» **DATASET SECTION**
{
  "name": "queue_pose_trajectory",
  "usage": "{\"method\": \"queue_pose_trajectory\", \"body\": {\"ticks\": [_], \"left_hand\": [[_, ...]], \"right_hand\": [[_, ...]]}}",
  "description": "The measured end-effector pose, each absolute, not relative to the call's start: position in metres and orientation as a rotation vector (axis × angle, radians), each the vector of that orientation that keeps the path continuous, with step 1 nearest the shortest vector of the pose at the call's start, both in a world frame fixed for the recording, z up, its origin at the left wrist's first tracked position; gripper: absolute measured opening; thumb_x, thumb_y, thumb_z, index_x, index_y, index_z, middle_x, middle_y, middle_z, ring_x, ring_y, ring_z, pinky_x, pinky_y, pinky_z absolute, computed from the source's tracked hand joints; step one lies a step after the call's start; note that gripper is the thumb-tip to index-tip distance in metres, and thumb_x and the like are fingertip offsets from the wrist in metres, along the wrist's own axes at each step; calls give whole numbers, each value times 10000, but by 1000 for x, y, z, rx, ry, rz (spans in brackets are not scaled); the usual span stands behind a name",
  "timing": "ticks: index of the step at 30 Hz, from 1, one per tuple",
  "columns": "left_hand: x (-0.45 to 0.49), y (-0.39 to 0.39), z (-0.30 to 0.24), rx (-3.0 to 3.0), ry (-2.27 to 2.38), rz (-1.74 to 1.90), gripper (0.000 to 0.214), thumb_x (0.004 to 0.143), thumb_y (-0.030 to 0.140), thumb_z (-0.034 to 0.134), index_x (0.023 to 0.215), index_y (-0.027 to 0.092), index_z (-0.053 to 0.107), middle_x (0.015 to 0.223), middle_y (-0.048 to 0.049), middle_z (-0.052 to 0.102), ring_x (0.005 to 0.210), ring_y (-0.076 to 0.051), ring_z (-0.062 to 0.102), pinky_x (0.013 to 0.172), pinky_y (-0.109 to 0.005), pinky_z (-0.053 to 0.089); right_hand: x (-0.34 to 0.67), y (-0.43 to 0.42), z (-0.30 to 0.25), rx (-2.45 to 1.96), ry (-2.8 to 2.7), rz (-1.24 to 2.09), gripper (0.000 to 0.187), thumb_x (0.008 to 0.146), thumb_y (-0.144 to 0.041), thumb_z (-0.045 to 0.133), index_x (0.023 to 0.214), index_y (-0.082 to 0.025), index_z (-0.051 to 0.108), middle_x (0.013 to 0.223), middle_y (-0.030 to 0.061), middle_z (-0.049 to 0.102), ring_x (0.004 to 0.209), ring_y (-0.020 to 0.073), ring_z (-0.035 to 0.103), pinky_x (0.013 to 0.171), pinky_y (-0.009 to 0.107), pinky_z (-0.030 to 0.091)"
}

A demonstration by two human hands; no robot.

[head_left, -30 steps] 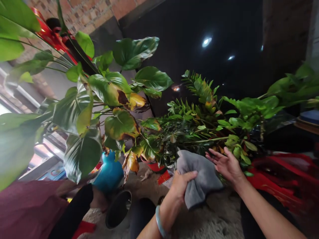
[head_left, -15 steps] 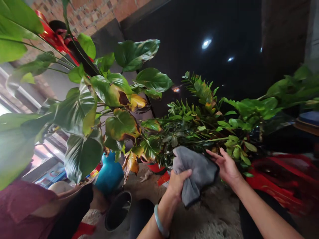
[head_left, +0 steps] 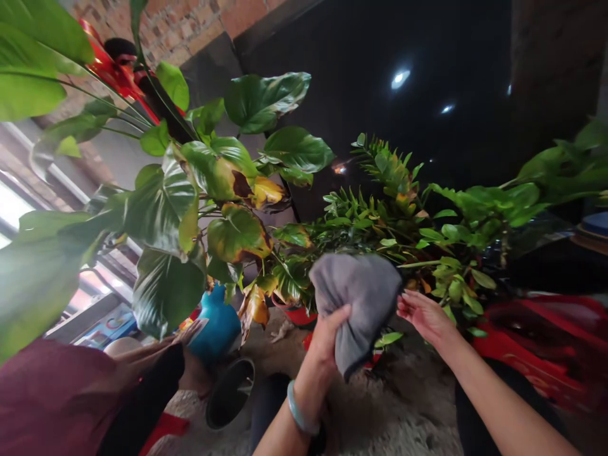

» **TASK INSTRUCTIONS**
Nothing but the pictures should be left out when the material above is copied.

» **ANSWER TO THIS PROBLEM**
{
  "name": "queue_pose_trajectory",
  "usage": "{\"method\": \"queue_pose_trajectory\", \"body\": {\"ticks\": [_], \"left_hand\": [[_, ...]], \"right_hand\": [[_, ...]]}}",
  "description": "The measured end-effector pose, each absolute, not relative to the call's start: position in metres and orientation as a rotation vector (axis × angle, radians), each the vector of that orientation that keeps the path continuous, with step 1 nearest the shortest vector of the pose at the call's start, both in a world frame fixed for the recording, z up, its origin at the left wrist's first tracked position; gripper: absolute measured opening; thumb_x, thumb_y, thumb_z, index_x, index_y, index_z, middle_x, middle_y, middle_z, ring_x, ring_y, ring_z, pinky_x, pinky_y, pinky_z absolute, computed from the source's tracked hand joints; step one lies a step after the call's start; note that gripper is the thumb-tip to index-tip distance in metres, and thumb_x and the like are fingertip offsets from the wrist in metres, along the wrist's own axes at each step; calls give whole numbers, each value times 10000, but by 1000 for x, y, z, rx, ry, rz (spans in brackets are not scaled); the usual span stands behind a name",
  "timing": "ticks: index of the step at 30 Hz, from 1, one per tuple",
  "columns": "left_hand: x (-0.45 to 0.49), y (-0.39 to 0.39), z (-0.30 to 0.24), rx (-3.0 to 3.0), ry (-2.27 to 2.38), rz (-1.74 to 1.90), gripper (0.000 to 0.214), thumb_x (0.004 to 0.143), thumb_y (-0.030 to 0.140), thumb_z (-0.034 to 0.134), index_x (0.023 to 0.215), index_y (-0.027 to 0.092), index_z (-0.053 to 0.107), middle_x (0.015 to 0.223), middle_y (-0.048 to 0.049), middle_z (-0.052 to 0.102), ring_x (0.005 to 0.210), ring_y (-0.076 to 0.051), ring_z (-0.062 to 0.102), pinky_x (0.013 to 0.172), pinky_y (-0.109 to 0.005), pinky_z (-0.053 to 0.089); right_hand: x (-0.34 to 0.67), y (-0.43 to 0.42), z (-0.30 to 0.25), rx (-2.45 to 1.96), ry (-2.8 to 2.7), rz (-1.24 to 2.09), gripper (0.000 to 0.187), thumb_x (0.008 to 0.146), thumb_y (-0.144 to 0.041), thumb_z (-0.045 to 0.133), index_x (0.023 to 0.214), index_y (-0.082 to 0.025), index_z (-0.051 to 0.108), middle_x (0.013 to 0.223), middle_y (-0.030 to 0.061), middle_z (-0.049 to 0.102), ring_x (0.004 to 0.209), ring_y (-0.020 to 0.073), ring_z (-0.035 to 0.103), pinky_x (0.013 to 0.171), pinky_y (-0.009 to 0.107), pinky_z (-0.030 to 0.091)"
}

A demonstration by two human hands; no robot.

[head_left, -30 steps] 
[head_left, -15 steps] 
[head_left, +0 steps] 

The exercise has been fully answered.